Song by Peso Pluma and Tito Double P

from the album Génesis
- Language: Spanish
- Released: 22 June 2023
- Genre: Regional Mexican
- Length: 2:33
- Label: Double P
- Songwriters: Jesús Camacho; Jesús Roberto Laija García; Joel Portillo; Netón Vega;
- Producers: Tito Double P; George Prajin;

Lyric video
- "La People" on YouTube

= La People =

"La People" is a song by Mexican singer-songwriter and rapper Peso Pluma and fellow singer-songwriter and rapper Tito Double P. It was released on 22 June 2023 as the eleventh track on the former's third studio album Génesis and the thirteenth track on its deluxe edition, released through Double P Records. "La People" was written and produced by the latter, with Jesús Camacho, Joel Portillo and Netón Vega co-writing it, and George Prajin co-producing it.
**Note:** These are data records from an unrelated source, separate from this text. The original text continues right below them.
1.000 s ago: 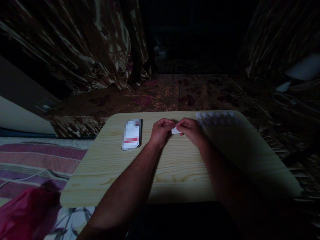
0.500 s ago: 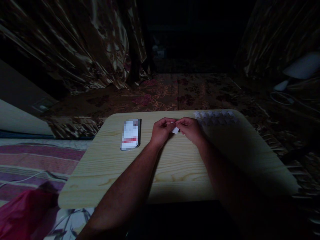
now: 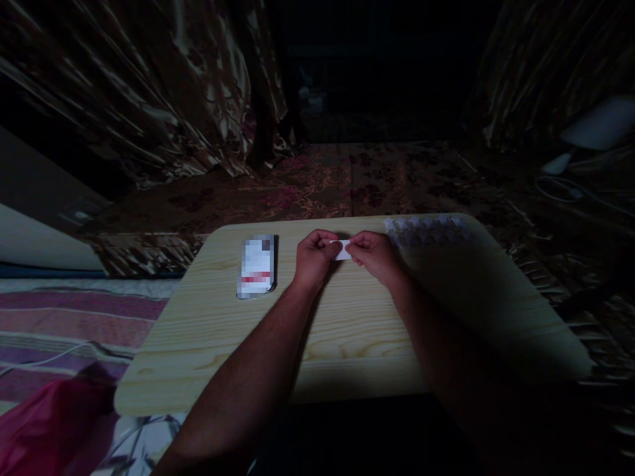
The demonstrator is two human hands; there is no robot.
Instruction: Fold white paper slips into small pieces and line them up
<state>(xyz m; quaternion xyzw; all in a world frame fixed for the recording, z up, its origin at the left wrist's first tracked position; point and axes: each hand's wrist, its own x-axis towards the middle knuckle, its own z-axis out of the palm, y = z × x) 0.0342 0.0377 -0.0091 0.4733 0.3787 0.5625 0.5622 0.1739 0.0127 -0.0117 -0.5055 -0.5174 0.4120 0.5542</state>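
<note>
A small white piece of paper is stretched between my two hands over the far middle of the wooden table. My left hand pinches its left end between thumb and fingers. At the other end, my right hand has a similar pinch. Just beyond my right hand, several small folded white pieces lie in two rows near the far right corner. To the left of my hands rests a blurred-out pack, white with a red band.
Beyond the table is a surface draped in dark floral cloth, with patterned curtains at the left. A white lamp stands at the right. A striped bedspread and a pink bag are at the left.
The white paper was tilted and partly covered by my fingers; now it lies level and shows more. My hands have moved slightly apart, the left one shifting left.
</note>
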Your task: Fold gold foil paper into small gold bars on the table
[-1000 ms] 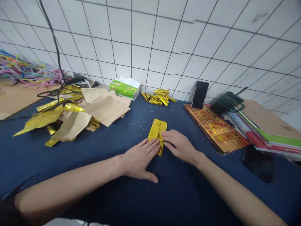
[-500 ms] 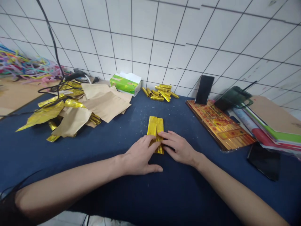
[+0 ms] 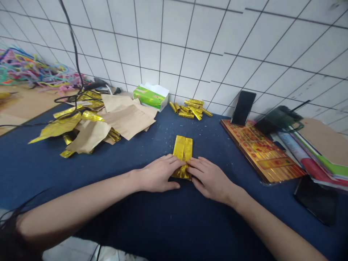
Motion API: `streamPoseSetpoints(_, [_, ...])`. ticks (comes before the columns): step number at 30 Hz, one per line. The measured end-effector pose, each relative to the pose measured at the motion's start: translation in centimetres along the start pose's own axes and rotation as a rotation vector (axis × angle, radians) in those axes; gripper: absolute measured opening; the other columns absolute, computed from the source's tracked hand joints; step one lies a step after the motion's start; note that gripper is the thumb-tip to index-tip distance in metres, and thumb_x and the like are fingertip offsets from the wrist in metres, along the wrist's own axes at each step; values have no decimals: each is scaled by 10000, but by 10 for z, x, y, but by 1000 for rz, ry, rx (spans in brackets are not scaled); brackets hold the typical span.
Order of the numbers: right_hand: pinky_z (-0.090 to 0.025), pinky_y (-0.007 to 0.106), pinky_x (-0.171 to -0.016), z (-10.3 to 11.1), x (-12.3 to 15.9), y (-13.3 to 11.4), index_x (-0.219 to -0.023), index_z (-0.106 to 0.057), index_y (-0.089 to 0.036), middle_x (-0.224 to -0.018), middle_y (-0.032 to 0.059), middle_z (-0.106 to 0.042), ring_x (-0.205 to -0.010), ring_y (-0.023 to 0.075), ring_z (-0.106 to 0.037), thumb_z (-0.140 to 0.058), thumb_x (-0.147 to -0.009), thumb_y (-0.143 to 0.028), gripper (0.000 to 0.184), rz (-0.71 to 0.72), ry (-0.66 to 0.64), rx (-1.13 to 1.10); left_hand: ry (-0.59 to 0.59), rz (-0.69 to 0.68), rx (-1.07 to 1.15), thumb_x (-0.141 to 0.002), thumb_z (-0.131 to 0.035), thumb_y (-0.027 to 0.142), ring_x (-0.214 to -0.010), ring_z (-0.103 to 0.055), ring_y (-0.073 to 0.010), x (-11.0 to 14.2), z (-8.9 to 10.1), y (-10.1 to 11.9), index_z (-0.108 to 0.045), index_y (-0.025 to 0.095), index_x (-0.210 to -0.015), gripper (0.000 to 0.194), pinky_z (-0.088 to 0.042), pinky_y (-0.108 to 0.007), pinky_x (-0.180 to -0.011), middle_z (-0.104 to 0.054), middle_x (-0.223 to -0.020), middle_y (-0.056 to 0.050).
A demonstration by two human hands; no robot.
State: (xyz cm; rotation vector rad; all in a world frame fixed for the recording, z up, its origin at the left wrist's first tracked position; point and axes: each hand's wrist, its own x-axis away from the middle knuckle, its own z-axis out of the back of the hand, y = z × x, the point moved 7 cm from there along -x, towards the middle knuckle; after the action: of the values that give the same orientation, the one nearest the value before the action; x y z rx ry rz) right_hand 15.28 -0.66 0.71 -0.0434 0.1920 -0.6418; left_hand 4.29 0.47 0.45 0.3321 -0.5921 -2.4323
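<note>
A folded sheet of shiny gold paper [image 3: 183, 146] lies flat on the dark blue table, its two long sides meeting along a middle seam. My left hand [image 3: 160, 173] rests on its left side, fingers stretched out across the paper and thumb apart. From the right, my right hand [image 3: 210, 178] touches the opposite edge with its fingers extended and slightly spread. Both sets of fingertips come close to the seam at the lower half. Beyond the hands sits a small heap of rolled gold paper pieces [image 3: 191, 108].
At left lie brown paper sheets [image 3: 130, 119] with crumpled gold paper [image 3: 58, 127] and a black cable [image 3: 73, 43]. A green tissue pack [image 3: 150, 98] stands by the tiled wall. On the right are a packet of gold paper [image 3: 263, 150], an upright phone [image 3: 243, 108] and a dark mug [image 3: 278, 119].
The view has shifted slightly. My left hand has drawn a little leftward off the seam, and its fingers now lie flatter on the gold paper, whose lower end shows more.
</note>
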Motion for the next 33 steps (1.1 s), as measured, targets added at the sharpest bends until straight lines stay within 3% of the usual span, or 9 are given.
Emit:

== Background and lyrics ==
In June 2023, Peso Pluma announced the release date of his third studio album Génesis and revealed its official tracklist, where "La People" with Tito Double P was featured as its eleventh track. By release of the song, and its parent album, rumors of Peso Pluma having connections with the Sinaloa Cartel were spreading online due to the lyrics used on "La People".

Lyrically, the song mentions El Nini, known alias of Néstor Isidro Pérez Salas, throughout his years as part of the Sinaloa Cartel and his escape from prison in January 2023. Following the arrest of El Nini in November 2023, "La People" went viral on social platforms, including TikTok.

== Charts ==

Weekly chart performance for "La People"
| Chart (2023) | Peak position |
|---|---|
| Global 200 (Billboard) | 164 |
| Mexico (Billboard) | 12 |
| US Bubbling Under Hot 100 (Billboard) | 6 |
| US Hot Latin Songs (Billboard) | 12 |

==Certifications==

Certifications for "La People"
| Region | Certification | Certified units/sales |
| Mexico (AMPROFON) | Diamond+3× Platinum+Gold | 1,190,000^{‡} |
| United States (RIAA) | 23× Platinum (Latin) | 1,380,000^{‡} |
^{‡} Sales+streaming figures based on certification alone.